De veroordeelde is in die zaak op 26 december 2015 voorwaardelijk in vrijheid gesteld en de detentie is feitelijk geëindigd op 8 februari 2016, onder de algemene voorwaarde dat hij zich voor het einde van de proeftijd niet schuldig maakt aan een strafbaar feit.
De officier van justitie heeft op 11 mei 2017 een vordering tot herroeping van de voorwaardelijke invrijheidstelling voor een periode van 100 dagen ingediend bij de rechtbank Den Haag. Deze vordering strekt tot herroeping van de voorwaardelijke invrijheidstelling in verband met het tenlastegelegde feit.
In hoger beroep is komen vast te staan, dat de verdachte de genoemde algemene voorwaarde niet heeft nageleefd. De verdachte heeft immers het in de onderhavige strafzaak bewezenverklaarde feit begaan terwijl de hiervoor bedoelde proeftijd nog niet was verstreken.
De vordering van het Openbaar Ministerie tot herroeping van de voorwaardelijke invrijheidstelling is derhalve gegrond.
Het hof zal deze vordering daarom toewijzen en gelasten dat de 100 dagen vrijheidsstraf die als gevolg van de toepassing van de regeling van voorwaardelijke invrijheidstelling niet ten uitvoer zijn gelegd, alsnog moeten worden ondergaan.
Toepasselijke wettelijke voorschriften
Het hof heeft gelet op de artikelen 15g, 15j, 45 en 311 van het Wetboek van Strafrecht, zoals zij rechtens gelden dan wel golden.

BESLISSING

Het hof:
Vernietigt het vonnis waarvan beroep en doet opnieuw recht:
Verklaart bewezen dat de verdachte het primair ten laste gelegde zoals hiervoor overwogen heeft begaan.
Verklaart niet bewezen hetgeen de verdachte meer of anders is ten laste gelegd dan hierboven is bewezen verklaard en spreekt de verdachte daarvan vrij.

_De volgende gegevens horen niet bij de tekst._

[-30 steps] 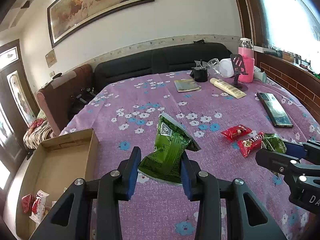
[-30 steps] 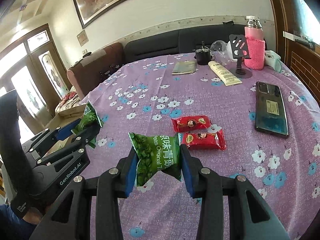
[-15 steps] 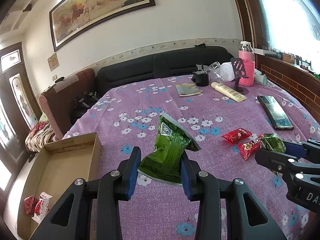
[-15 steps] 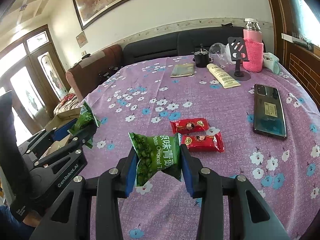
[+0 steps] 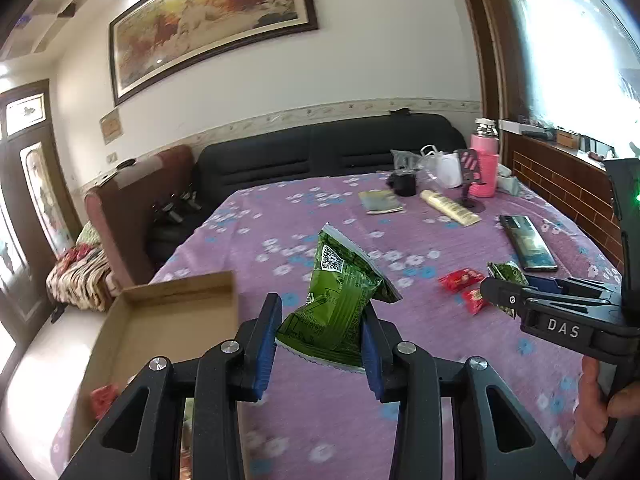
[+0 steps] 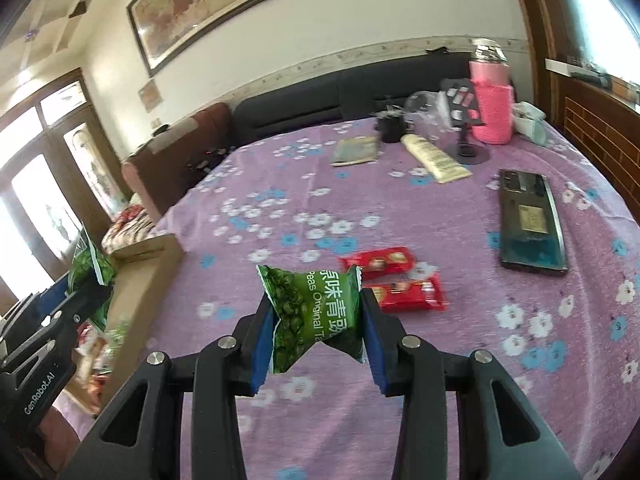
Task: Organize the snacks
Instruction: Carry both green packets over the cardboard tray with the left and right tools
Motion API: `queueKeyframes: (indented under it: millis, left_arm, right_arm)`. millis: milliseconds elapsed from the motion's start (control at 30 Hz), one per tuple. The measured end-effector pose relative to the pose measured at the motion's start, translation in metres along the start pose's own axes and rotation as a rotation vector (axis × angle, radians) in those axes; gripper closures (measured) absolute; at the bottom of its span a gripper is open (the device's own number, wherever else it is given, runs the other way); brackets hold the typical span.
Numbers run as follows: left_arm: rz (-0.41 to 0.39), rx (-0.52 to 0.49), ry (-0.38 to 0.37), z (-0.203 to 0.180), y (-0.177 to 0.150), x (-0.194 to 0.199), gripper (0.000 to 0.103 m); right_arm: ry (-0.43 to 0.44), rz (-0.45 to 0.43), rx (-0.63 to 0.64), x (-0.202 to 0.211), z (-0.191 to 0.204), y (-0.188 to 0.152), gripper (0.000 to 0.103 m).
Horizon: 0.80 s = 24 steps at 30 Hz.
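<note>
My left gripper [image 5: 320,344] is shut on a green snack packet [image 5: 340,304], held in the air above the purple flowered tablecloth [image 5: 312,412]. To its left lies an open cardboard box [image 5: 160,320] with a red packet [image 5: 104,396] inside. My right gripper [image 6: 318,336] is shut on a second green pea packet [image 6: 316,312]. Two red snack packets [image 6: 408,292] lie on the cloth just beyond it. From the left wrist view the right gripper [image 5: 516,284] shows at the right edge; from the right wrist view the left gripper [image 6: 86,276] with its packet hangs over the box [image 6: 140,280].
A dark phone [image 6: 530,220] lies on the right of the table. At the far end stand a pink bottle [image 6: 492,100], a black phone stand [image 6: 466,120], a cream tube [image 6: 434,158], a booklet [image 6: 356,150] and a small black pot [image 6: 390,128]. A black sofa [image 5: 328,160] lies behind.
My left gripper has risen and drawn back toward the box with its green packet. The box now lies closer under it. My right gripper has stayed almost still with its packet.
</note>
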<state>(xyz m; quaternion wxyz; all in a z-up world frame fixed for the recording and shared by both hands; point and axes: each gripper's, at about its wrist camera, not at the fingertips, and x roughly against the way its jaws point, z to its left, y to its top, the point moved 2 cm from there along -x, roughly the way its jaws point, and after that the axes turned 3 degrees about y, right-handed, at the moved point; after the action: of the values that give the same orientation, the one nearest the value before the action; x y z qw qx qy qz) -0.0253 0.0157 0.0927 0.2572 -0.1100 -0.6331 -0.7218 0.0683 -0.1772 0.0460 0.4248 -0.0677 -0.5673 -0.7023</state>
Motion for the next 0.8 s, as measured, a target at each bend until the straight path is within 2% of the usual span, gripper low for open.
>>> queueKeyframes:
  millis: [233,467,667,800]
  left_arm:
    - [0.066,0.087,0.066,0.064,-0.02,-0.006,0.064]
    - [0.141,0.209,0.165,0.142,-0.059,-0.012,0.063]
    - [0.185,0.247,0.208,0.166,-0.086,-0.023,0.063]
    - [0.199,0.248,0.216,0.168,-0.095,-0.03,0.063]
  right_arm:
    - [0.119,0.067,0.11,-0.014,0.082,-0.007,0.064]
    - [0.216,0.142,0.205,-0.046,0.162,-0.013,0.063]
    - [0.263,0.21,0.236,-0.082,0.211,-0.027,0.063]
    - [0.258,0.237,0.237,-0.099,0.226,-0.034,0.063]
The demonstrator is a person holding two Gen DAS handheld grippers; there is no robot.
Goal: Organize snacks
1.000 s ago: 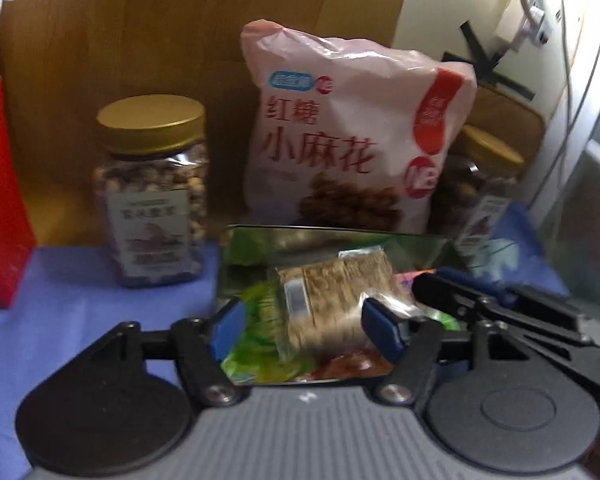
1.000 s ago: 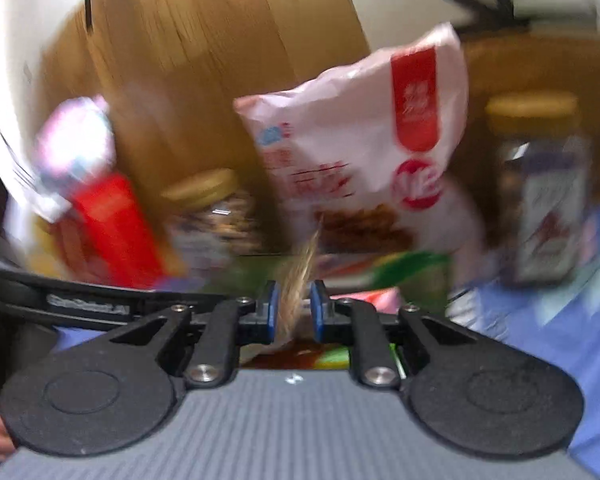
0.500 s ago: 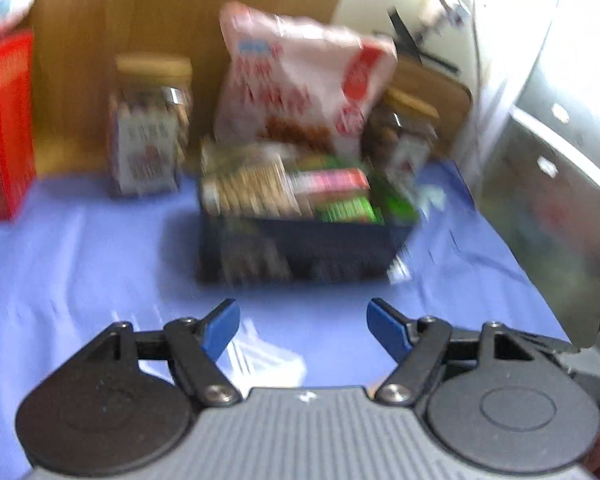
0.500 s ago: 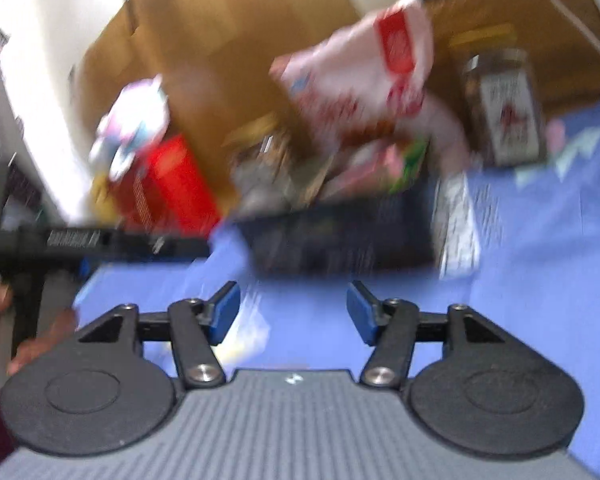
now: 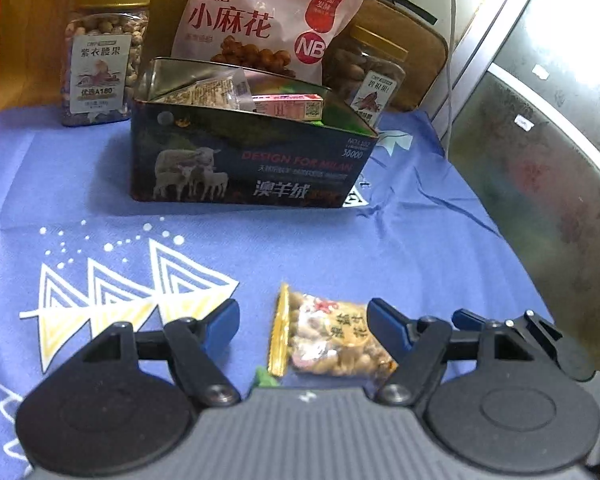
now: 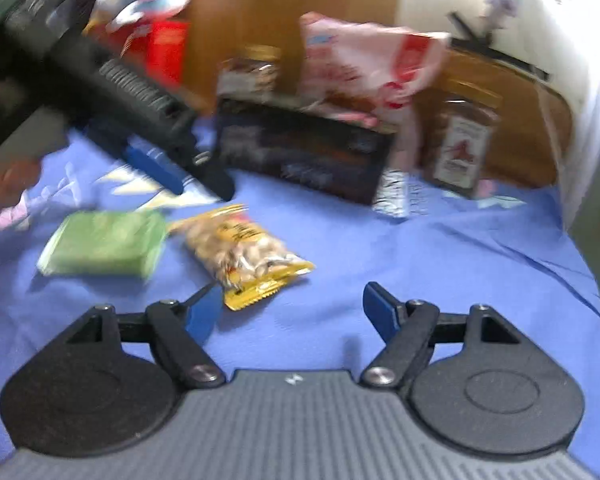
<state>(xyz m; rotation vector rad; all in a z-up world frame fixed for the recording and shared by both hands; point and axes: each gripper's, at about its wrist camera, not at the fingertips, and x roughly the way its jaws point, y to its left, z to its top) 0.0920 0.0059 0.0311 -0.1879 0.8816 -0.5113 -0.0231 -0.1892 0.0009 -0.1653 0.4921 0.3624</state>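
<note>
A dark tin box [image 5: 252,160] [image 6: 304,148] on the blue cloth holds several wrapped snacks. On the cloth nearer to me lies a clear peanut packet [image 5: 328,336] [image 6: 244,252] with yellow ends. My left gripper [image 5: 304,320] [image 6: 204,190] is open and hangs over it, a finger on each side, the pads not pressing it. A green packet [image 6: 104,242] lies just left of the peanuts. My right gripper [image 6: 292,304] is low over bare cloth to the right of the peanut packet. Its jaws are opening and hold nothing.
Behind the tin stand a nut jar [image 5: 104,56], a big pink snack bag [image 5: 268,20] [image 6: 372,64] and a second jar [image 5: 368,76] [image 6: 460,140], against a wooden board. A red box [image 6: 164,52] stands at far left. A grey panel [image 5: 540,200] borders the table's right edge.
Both grippers pulled back from the tin to the near part of the cloth. The right gripper, earlier shut on a thin tan snack over the tin, has opened and is empty.
</note>
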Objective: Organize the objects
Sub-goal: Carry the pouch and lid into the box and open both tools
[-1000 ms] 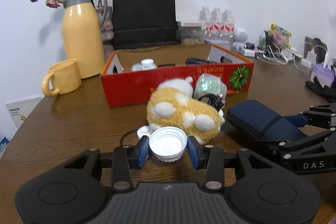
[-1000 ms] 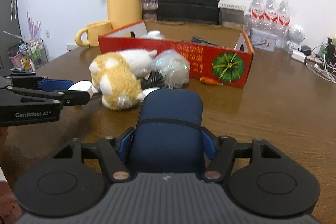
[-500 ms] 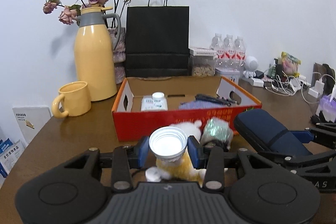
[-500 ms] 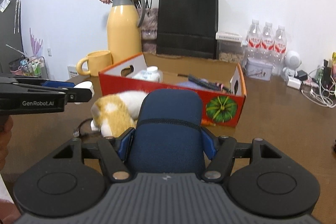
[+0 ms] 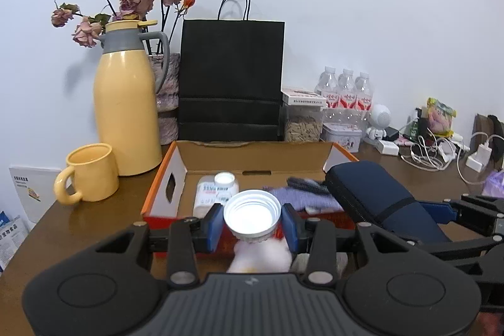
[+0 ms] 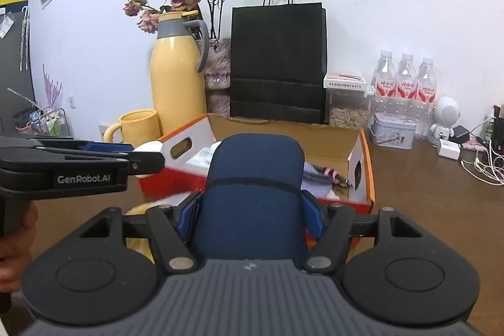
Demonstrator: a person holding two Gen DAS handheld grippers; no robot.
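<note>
My left gripper (image 5: 252, 221) is shut on a white ribbed bottle cap (image 5: 252, 211) and holds it in the air just in front of the red cardboard box (image 5: 163, 188). My right gripper (image 6: 250, 211) is shut on a navy zip case (image 6: 252, 191), also lifted, near the box's front wall (image 6: 362, 162). The case shows at right in the left wrist view (image 5: 375, 200). Inside the box lie a white pill bottle (image 5: 217, 188), a purple cloth (image 5: 302, 199) and a dark comb (image 5: 307, 185). The plush toy (image 5: 261, 254) lies below, mostly hidden.
A yellow jug (image 5: 126, 103), a yellow mug (image 5: 91, 172), a black paper bag (image 5: 230, 81) and water bottles (image 5: 346, 93) stand behind the box. Cables and chargers (image 5: 441, 150) clutter the right. The left gripper crosses the right wrist view (image 6: 82, 166).
Both grippers have risen from the table and moved toward the box, carrying the cap and the case. The plush toy has dropped below both views.
</note>
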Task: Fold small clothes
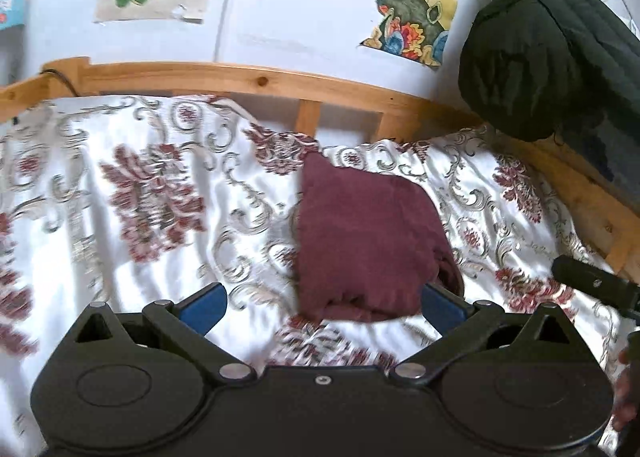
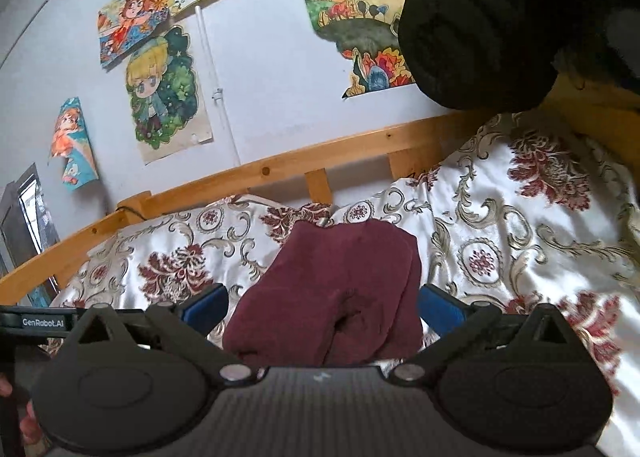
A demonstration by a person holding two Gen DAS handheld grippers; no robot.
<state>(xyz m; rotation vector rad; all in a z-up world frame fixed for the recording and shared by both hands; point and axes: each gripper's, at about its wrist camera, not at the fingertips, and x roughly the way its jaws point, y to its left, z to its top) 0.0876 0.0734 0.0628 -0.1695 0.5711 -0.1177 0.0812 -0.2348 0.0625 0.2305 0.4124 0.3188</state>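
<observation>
**A:** Which step is this, would you say?

**B:** The end of a fold, I'd judge. The maroon garment (image 1: 368, 241) lies as a compact folded bundle on the floral bedspread (image 1: 132, 185), and neither claw has hold of it. The left gripper (image 1: 324, 307) stands released, blue pads spread wide with nothing pressed between them; the right gripper (image 2: 324, 307) is just as wide and just as empty.

**A:** Where is the garment from each claw?

**B:** Ahead of both and below them. From the left claw it sits forward and toward its right finger, whose pad overlaps the bundle's near corner in the picture. From the right claw it lies dead ahead, near edge between the two fingers but under them, apart as far as I can tell.

**A:** And its lie?

**B:** The long axis runs away from the claws toward the wooden bed rail (image 1: 256, 79). The narrower, peaked end points at the rail; the thick rolled edge faces the claws, with a dimple showing in the right wrist view.

**A:** Next move?

**B:** Probably either one more fold across that long axis, which needs both claws to pinch the near edge, or setting the bundle aside.
</observation>
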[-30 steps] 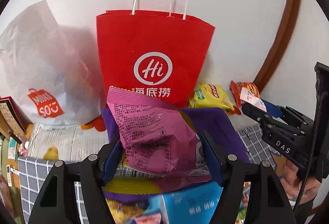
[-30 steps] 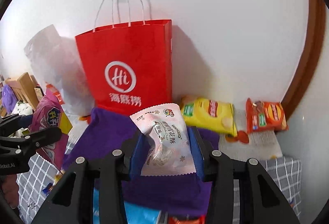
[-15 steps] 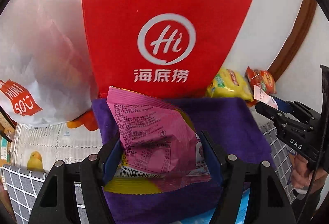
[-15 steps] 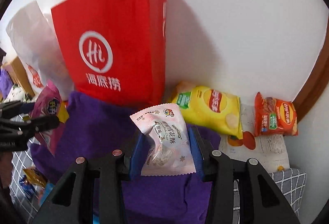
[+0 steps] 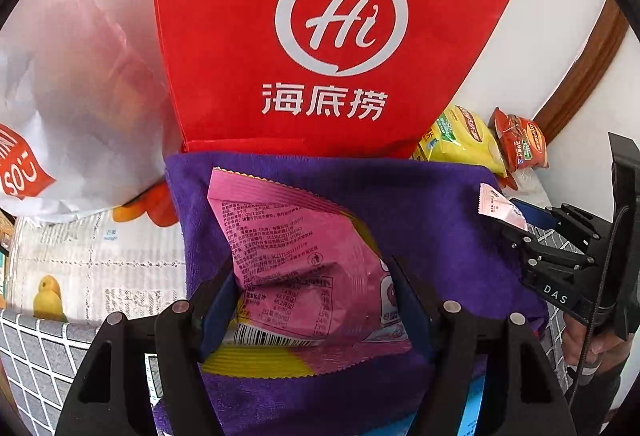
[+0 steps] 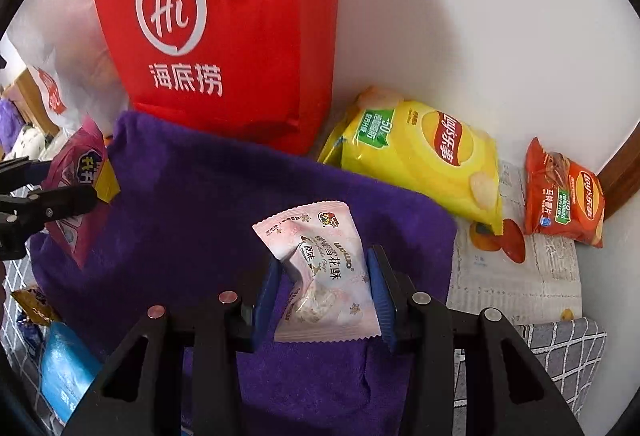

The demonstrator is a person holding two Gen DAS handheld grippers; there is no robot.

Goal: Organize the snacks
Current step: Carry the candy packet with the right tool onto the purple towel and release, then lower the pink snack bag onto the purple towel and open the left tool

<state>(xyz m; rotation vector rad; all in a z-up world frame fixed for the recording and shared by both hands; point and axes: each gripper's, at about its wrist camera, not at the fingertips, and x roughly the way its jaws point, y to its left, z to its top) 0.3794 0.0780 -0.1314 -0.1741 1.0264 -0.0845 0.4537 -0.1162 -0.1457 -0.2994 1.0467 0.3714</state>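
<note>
The left gripper (image 5: 310, 300) has its fingers (image 5: 218, 300) clamped on a pink snack bag (image 5: 296, 256), held over a purple towel (image 5: 420, 204). The right gripper (image 6: 322, 294) has its fingers (image 6: 380, 292) clamped on a pale pink sweet packet (image 6: 324, 268) above the same towel. At twelve o'clock of both stands a red paper bag (image 5: 332, 36) against the wall. At two o'clock of the right gripper lie a yellow crisp bag (image 6: 424, 160) and an orange crisp bag (image 6: 564, 196) on newspaper (image 6: 516, 268).
</note>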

Verklaart het primair bewezen verklaarde strafbaar, kwalificeert dit als hiervoor vermeld en verklaart de verdachte strafbaar.
Veroordeelt de verdachte tot een
gevangenisstrafvoor de duur van
3 (drie) maanden.
Beveelt dat de tijd die door de verdachte vóór de tenuitvoerlegging van deze uitspraak in enige in artikel 27, eerste lid, of artikel 27a van het Wetboek van Strafrecht bedoelde vorm van voorarrest is doorgebracht, bij de uitvoering van de opgelegde gevangenisstraf in mindering zal worden gebracht, voor zover die tijd niet reeds op een andere straf in mindering is gebracht.
Wijst de vordering tot
herroeping van de voorwaardelijke invrijheidstellingvoor een periode van
100 (honderd) dagentoe en gelast dat dat gedeelte van de bij arrest van dit hof van 22 april 2014 onder rolnummer 22-003844-13 opgelegde vrijheidsstraf dat als gevolg van de toepassing van de regeling van voorwaardelijke invrijheidstelling niet ten uitvoer is gelegd, alsnog wordt ondergaan.
Dit arrest is gewezen door mr. R.M. Bouritius,
mr. M. Moussault en mr. W.M. Limborgh, in bijzijn van de griffier mr. S. Rommen.
Het is uitgesproken op de openbare terechtzitting van het hof van 19 oktober 2017.